This talk will teach you to finally integrate Django and Elasticsearch "like it's 2019".
Elasticsearch is a great addition to the Django developer's toolkit: it supports performant complex full-text queries and filters on huge datasets, where traditional relational database-only solutions fall short. But integrating Django with Elasticsearch usually is a pain: you need logic to keep database tables and Elasticsearch indexes in sync. Since data is stored in two places, it can become out-of-sync if care is not taken. Dirty index data will generate wrong search results, defeating the purpose of the integration.
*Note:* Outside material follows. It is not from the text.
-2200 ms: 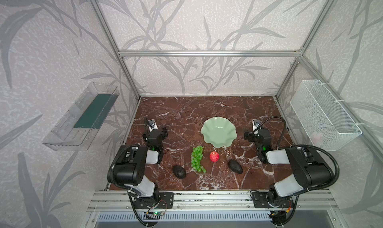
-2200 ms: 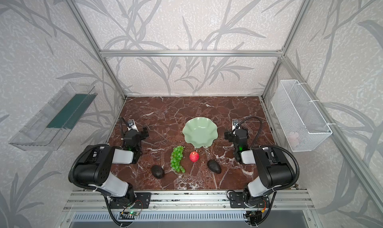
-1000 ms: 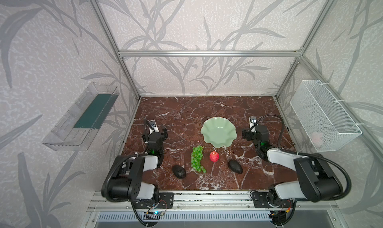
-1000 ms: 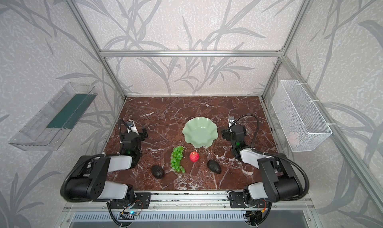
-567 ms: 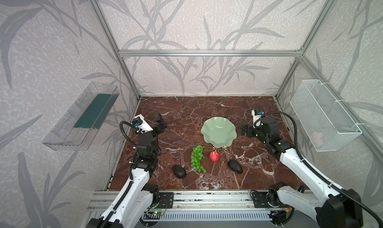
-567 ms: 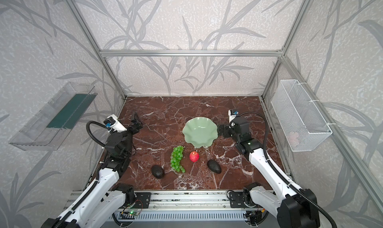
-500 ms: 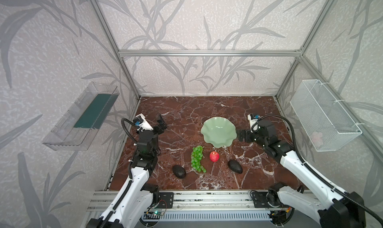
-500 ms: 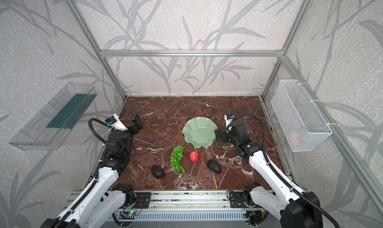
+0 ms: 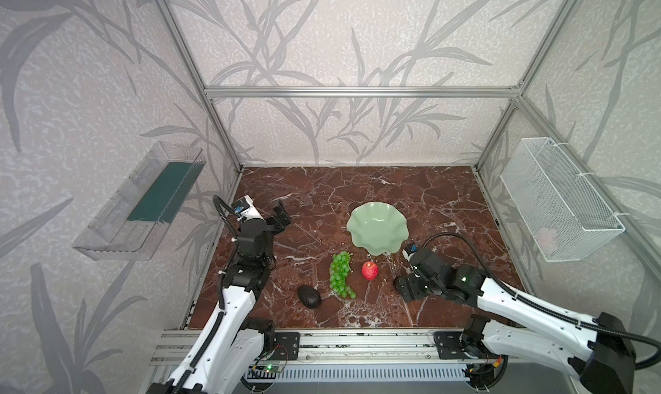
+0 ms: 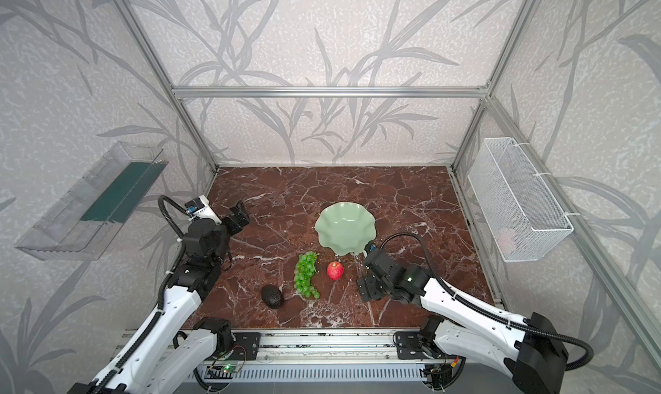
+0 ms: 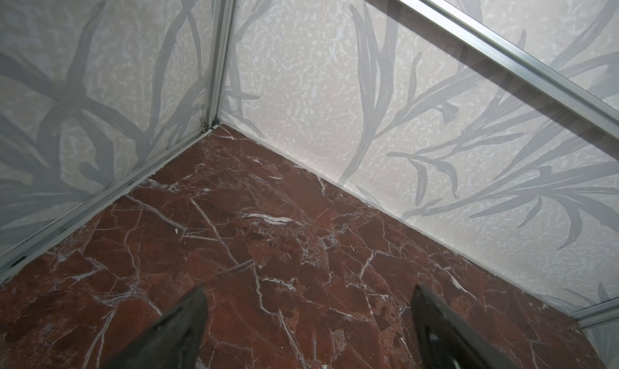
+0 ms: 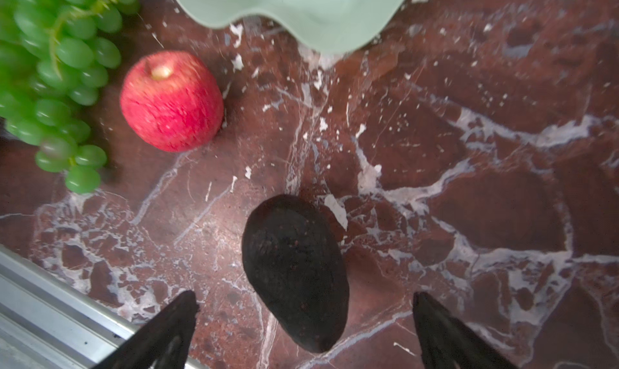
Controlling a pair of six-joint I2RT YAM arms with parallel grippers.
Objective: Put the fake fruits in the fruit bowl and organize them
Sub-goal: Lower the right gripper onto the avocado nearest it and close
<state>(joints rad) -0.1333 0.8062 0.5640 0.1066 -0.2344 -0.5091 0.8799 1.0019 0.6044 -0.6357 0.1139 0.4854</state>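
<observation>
In both top views the pale green scalloped fruit bowl (image 9: pixel 377 229) (image 10: pixel 345 229) sits empty mid-table. In front of it lie the green grapes (image 9: pixel 339 274) (image 10: pixel 305 274), the red apple (image 9: pixel 370 270) (image 10: pixel 335 270) and one dark avocado (image 9: pixel 309 296) (image 10: pixel 272 296). My right gripper (image 9: pixel 404 288) (image 12: pixel 304 298) hangs open over a second avocado (image 12: pixel 294 270), a finger on either side, not touching; that avocado is hidden in both top views. The right wrist view also shows the apple (image 12: pixel 170 101), grapes (image 12: pixel 57 65) and bowl rim (image 12: pixel 301 5). My left gripper (image 9: pixel 280 218) (image 11: pixel 310 290) is open and empty over bare marble.
A clear plastic tray (image 9: pixel 139 202) hangs on the left wall and a white wire basket (image 9: pixel 558 199) on the right wall. An aluminium rail (image 12: pixel 50 300) runs along the table's front edge, close to the right gripper. Metal frame posts stand at the back corners (image 11: pixel 214 82).
Both arms have risen from their folded pose. My right gripper swung from beside the bowl toward the front, over the right avocado. The left gripper stays raised at the left.
</observation>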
A new alternative is [django- zombodb](https://github.com/vintasoftware/django-zombodb), a Django app that uses a Postgres extension for syncing tables with Elasticsearch indexes at transaction time. With django-zombodb, developers can treat an ElasticSearch index just like an internal Postgres index. This means no code is needed to synchronize Postgres with Elasticsearch, you just need to run a Django migration that executes a CREATE INDEX in the database and you're done. Any new inserts, updates or deletes on that model will reflect on an Elasticsearch index at transaction time!
django-zombodb also offers a Pythonic/Djangonic API to make Elasticsearch queries over Django models using the ORM in a queryset-friendly way. Developers are able to compose Elasticsearch queries with regular ORM queries by just chaining queryset methods and composing Q-like objects. In this talk, you'll learn django-zombodb advantages over other solutions, how it works, how to use it, and even you can contribute to it.